La Cour européenne des droits de l’homme (CEDH) a débouté, jeudi 3 juillet, les 11 militants écologistes qui avaient formé un recours après leurs condamnations pénales pour avoir décroché et conservé les portraits du président Emmanuel Macron dans plusieurs mairies de France afin de protester contre son inaction climatique.
La Cour, qui siège à Strasbourg, a jugé que les poursuites pénales engagées après les actions commises par ces militants à Paris, La Roche-de-Glun (Drôme) et Lingolsheim (Bas-Rhin) en 2019 devaient être considérées « non comme revêtant un caractère dissuasif à l’expression de leur message, mais comme faisant partie de leur stratégie de communication ». Elle estime aussi que les condamnations prononcées, des peines d’amendes avec sursis allant de 200 à 500 euros, figurent parmi les « sanctions les plus modérées possible », et ne sont donc « pas disproportionnées ».
Les magistrats européens rappellent également que les tribunaux français avaient retenu, « pour fonder leurs condamnations, l’absence de restitution des portraits », estimant que le seul « décrochage » des photos du chef de l’Etat « aurait suffi par lui-même à l’expression du message » militant.
Une opinion minoritaire de deux des sept juges européens
Deux des sept juges européens ont cependant émis une opinion inverse, minoritaire, considérant que les condamnations prononcées à l’encontre des militants écologistes constituaient bien une violation de leur liberté d’expression.
« Nous estimons qu’il s’agissait simplement d’une performance politique de nature ironique. Selon nous, il est impossible de considérer le comportement des requérants comme un vol », écrivent dans leur avis le juge suisse Andreas Zünd et la juge tchèque Katerina Simackova. Ils estiment que les peines prononcées et leur potentielle inscription au casier judiciaire « revêtent un caractère dissuasif » à l’encontre des militants politiques, « qui peuvent être considérés comme les gardiens de la démocratie ».
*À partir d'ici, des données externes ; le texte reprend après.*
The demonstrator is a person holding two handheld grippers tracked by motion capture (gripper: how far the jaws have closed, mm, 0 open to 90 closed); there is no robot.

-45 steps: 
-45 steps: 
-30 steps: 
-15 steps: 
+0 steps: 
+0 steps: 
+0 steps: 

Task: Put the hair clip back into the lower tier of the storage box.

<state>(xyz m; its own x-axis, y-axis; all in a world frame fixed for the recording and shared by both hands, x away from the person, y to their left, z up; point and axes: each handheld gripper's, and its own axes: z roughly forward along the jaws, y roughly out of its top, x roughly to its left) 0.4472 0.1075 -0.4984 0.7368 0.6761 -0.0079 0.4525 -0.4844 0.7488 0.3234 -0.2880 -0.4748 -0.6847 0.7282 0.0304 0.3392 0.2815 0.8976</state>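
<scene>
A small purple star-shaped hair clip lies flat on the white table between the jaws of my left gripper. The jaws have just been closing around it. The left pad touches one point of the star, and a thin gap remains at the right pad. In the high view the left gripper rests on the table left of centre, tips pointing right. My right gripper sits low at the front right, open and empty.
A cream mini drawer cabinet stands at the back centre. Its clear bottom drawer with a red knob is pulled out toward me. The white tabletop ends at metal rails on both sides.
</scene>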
« Il ne faut jamais se laisser décourager », réagit auprès de l’Agence France-Presse (AFP) l’une des « décrocheuses » du réseau Action non-violente COP21, Pauline Boyer, estimant que le message diffusé à l’occasion de ces happenings restait « malheureusement toujours valable, six ans après ». « Je fais de la désobéissance civile parce que je suis persuadée que c’est un poumon de la démocratie. Ce sont souvent les mobilisations citoyennes qui ont fait évoluer les lois. Aujourd’hui, ce n’est plus possible de voter des lois qui détricotent le droit de l’environnement et ne sont pas à la hauteur de l’enjeu. Nos actions sont nécessaires, et donc même si on perd devant la CEDH, ce n’est pas grave, on va continuer », assure la militante.
Elle a cependant exprimé un regret, également mentionné par les juges minoritaires : « Le fait de considérer que notre action est irréversible parce qu’on n’a pas encore rendu ces portraits, c’est une manière d’acter que la France ne va pas faire son travail en matière de protection du climat jusqu’à la fin du mandat d’Emmanuel Macron », déplore Pauline Boyer.
Une évolution de la jurisprudence de la Cour de cassation
Mais, depuis les premières condamnations de décrocheurs, la Cour de cassation avait fait évoluer sa jurisprudence sans attendre la décision de la CEDH. Le 29 mars 2023, elle avait validé la relaxe prononcée à l’encontre d’un autre groupe de décrocheurs, relevant « l’absence d’atteinte à la dignité de la personne du président de la République » et rappelant que « les changements climatiques constituent un sujet d’intérêt général ». Elle avait aussi souligné la valeur modique du portrait, 8,90 euros (cadre non compris). Depuis, d’autres décisions de relaxe ont été prononcées dans des dossiers similaires.